TASK REQUIREMENTS –
Could you please find each line in the records that contains the word "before" and copy it?

Stored records
####################

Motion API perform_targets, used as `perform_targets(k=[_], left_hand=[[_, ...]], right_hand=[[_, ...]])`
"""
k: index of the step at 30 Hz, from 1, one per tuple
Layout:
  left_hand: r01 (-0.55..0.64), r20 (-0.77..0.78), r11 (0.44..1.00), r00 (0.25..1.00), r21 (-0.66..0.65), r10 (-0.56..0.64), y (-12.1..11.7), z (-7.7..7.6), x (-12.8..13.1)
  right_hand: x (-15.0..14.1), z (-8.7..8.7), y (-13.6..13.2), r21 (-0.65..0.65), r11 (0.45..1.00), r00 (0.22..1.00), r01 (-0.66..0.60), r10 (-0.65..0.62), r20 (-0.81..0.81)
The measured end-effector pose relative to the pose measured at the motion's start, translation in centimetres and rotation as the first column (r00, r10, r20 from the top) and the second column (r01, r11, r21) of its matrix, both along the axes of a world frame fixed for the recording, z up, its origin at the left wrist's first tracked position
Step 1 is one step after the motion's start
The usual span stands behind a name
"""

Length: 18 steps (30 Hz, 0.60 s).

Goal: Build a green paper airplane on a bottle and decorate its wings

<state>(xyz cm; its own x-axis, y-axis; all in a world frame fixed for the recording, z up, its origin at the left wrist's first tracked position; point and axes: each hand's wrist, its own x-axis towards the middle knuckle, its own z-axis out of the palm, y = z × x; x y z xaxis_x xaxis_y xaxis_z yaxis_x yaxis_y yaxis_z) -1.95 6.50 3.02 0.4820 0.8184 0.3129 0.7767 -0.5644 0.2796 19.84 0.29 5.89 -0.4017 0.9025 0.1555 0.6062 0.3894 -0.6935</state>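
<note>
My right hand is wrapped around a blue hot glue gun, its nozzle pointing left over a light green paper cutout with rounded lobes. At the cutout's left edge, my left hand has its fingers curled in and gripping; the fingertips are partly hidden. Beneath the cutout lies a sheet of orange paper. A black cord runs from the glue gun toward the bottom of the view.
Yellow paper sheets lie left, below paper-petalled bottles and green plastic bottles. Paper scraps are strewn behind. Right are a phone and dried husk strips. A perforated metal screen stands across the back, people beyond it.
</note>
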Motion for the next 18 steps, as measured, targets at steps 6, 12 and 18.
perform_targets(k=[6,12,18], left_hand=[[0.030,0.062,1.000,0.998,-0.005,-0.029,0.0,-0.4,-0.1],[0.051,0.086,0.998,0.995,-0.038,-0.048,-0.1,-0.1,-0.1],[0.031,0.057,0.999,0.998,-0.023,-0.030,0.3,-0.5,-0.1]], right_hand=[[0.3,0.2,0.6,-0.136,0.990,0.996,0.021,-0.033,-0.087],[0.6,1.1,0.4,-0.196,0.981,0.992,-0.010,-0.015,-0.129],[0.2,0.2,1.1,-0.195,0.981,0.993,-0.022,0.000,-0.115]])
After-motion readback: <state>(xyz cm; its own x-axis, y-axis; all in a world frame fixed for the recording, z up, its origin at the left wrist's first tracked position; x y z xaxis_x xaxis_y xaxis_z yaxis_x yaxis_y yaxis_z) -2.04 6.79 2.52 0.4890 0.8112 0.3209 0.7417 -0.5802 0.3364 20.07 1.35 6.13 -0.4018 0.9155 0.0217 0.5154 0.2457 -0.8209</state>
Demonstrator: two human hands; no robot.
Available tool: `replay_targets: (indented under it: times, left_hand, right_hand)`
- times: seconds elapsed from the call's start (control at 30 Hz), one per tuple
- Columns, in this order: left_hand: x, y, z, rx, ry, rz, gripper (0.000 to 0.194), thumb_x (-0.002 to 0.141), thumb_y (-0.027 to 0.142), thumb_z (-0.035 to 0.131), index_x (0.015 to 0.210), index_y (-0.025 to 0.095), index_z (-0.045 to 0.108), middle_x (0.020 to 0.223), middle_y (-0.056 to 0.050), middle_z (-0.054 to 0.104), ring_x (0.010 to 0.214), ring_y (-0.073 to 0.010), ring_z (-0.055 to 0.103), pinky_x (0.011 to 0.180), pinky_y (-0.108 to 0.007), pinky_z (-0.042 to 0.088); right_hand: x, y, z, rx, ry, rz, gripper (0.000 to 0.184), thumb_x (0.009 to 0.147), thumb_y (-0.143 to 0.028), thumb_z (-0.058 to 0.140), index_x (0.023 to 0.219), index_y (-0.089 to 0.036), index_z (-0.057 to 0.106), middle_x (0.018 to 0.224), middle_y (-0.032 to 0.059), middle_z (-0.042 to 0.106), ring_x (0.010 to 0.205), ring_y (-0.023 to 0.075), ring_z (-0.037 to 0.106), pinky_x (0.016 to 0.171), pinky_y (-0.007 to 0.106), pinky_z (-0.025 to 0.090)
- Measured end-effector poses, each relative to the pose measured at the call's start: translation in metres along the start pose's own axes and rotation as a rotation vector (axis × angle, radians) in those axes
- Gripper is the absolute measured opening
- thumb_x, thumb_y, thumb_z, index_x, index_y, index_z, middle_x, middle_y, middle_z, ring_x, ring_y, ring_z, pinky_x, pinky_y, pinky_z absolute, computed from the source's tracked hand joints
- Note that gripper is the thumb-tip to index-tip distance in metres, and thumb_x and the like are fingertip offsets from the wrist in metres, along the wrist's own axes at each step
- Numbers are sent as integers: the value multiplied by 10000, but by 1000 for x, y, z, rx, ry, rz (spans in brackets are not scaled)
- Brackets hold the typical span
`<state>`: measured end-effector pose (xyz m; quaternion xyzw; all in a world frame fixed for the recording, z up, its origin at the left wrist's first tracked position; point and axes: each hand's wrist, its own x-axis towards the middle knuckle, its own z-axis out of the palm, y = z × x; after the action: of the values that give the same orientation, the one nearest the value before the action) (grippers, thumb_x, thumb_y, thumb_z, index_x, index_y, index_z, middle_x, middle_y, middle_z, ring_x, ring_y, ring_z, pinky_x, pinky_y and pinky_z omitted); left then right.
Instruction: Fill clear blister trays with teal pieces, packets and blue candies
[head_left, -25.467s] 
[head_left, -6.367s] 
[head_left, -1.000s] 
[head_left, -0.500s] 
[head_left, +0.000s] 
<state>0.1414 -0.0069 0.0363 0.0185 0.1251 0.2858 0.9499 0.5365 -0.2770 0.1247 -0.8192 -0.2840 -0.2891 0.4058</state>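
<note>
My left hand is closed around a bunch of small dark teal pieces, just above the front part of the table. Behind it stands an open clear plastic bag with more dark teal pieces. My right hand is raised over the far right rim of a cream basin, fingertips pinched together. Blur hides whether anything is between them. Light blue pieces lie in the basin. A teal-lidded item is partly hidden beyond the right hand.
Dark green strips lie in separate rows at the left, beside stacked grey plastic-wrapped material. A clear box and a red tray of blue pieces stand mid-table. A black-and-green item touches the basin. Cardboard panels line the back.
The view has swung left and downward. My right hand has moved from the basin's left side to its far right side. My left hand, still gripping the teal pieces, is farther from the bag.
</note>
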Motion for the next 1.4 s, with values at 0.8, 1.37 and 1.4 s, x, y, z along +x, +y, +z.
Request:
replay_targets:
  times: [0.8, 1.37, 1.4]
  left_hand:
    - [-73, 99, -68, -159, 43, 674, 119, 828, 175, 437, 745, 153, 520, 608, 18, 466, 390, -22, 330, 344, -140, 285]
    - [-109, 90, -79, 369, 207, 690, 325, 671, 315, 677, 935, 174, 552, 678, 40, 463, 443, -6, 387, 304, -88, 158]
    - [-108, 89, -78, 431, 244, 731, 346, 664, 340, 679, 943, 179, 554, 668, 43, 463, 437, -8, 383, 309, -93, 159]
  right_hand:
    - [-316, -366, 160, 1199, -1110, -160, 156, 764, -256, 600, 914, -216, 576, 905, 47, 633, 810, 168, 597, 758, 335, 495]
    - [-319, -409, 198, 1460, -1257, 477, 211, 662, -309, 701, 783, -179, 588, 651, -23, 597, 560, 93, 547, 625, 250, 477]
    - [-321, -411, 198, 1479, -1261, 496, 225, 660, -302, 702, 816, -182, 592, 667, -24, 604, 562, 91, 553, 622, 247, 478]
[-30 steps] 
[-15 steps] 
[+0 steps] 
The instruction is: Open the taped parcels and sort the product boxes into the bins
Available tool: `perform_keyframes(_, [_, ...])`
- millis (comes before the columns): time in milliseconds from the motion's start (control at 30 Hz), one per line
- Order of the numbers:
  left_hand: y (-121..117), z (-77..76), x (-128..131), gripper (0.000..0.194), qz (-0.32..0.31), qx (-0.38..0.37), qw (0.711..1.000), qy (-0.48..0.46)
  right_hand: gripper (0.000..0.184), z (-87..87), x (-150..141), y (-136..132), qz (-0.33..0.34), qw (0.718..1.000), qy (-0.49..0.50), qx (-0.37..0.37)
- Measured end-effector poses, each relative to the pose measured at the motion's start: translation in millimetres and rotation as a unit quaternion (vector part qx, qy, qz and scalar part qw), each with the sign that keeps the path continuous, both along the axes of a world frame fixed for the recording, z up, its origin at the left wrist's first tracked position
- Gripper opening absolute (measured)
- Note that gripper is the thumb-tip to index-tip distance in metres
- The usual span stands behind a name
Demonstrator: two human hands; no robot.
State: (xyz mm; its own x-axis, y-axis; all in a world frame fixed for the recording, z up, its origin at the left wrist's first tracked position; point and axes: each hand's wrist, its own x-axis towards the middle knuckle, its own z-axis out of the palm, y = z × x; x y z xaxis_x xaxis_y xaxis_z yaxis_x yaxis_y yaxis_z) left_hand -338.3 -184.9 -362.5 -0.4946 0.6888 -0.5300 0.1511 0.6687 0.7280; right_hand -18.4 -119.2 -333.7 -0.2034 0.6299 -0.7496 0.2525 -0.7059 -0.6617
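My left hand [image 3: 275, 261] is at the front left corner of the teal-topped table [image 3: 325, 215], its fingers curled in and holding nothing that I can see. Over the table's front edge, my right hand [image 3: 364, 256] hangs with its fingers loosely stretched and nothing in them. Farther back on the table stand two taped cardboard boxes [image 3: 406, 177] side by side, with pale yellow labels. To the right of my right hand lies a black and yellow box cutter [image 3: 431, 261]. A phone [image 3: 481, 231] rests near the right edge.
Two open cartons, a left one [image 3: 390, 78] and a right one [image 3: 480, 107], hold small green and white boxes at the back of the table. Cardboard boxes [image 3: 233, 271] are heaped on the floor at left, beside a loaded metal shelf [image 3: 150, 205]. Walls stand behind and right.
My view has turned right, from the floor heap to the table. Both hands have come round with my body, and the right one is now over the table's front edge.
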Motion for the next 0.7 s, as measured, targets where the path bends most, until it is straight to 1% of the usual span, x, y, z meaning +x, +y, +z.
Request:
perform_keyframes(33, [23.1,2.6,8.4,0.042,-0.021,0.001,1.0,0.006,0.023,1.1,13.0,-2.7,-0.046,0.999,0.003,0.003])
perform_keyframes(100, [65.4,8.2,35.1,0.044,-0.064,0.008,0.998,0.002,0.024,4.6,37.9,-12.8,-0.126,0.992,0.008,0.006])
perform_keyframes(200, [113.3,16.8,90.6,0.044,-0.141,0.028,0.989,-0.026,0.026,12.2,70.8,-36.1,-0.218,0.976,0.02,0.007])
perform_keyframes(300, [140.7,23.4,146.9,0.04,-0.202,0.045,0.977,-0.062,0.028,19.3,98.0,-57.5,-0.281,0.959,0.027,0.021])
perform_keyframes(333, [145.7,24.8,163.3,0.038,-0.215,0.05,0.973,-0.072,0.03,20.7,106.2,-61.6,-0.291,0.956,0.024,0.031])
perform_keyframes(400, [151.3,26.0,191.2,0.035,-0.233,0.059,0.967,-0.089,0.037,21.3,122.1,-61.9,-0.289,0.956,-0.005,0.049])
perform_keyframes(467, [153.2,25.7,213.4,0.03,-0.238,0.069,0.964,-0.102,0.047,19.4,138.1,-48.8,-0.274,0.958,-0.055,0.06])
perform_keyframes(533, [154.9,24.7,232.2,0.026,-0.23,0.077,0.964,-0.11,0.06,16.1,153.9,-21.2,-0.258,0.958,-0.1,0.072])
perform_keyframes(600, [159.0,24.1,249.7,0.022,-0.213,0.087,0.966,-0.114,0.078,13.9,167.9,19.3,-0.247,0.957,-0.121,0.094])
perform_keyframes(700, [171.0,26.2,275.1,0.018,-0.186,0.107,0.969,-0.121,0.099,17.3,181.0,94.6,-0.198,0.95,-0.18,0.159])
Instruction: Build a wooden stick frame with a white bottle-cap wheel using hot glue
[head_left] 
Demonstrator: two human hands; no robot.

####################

ANSWER SPACE –
`<state>`: measured end-effector pose (xyz m; quaternion xyzw; all in a world frame fixed for the recording, z up, its origin at the left wrist's first tracked position; point and axes: each hand's wrist, its own x-axis towards the middle knuckle, its own z-axis out of the palm, y = z × x; after the action: of the values that give the same orientation, the one nearest the value before the action) (grippers, thumb_x, thumb_y, thumb_z, index_x, index_y, index_z, middle_x, middle_y, middle_z, ring_x, ring_y, ring_z, pinky_x, pinky_y and pinky_z omitted); left then right.
- millis (comes before the columns): time in milliseconds from the motion's start (control at 30 Hz), one per line

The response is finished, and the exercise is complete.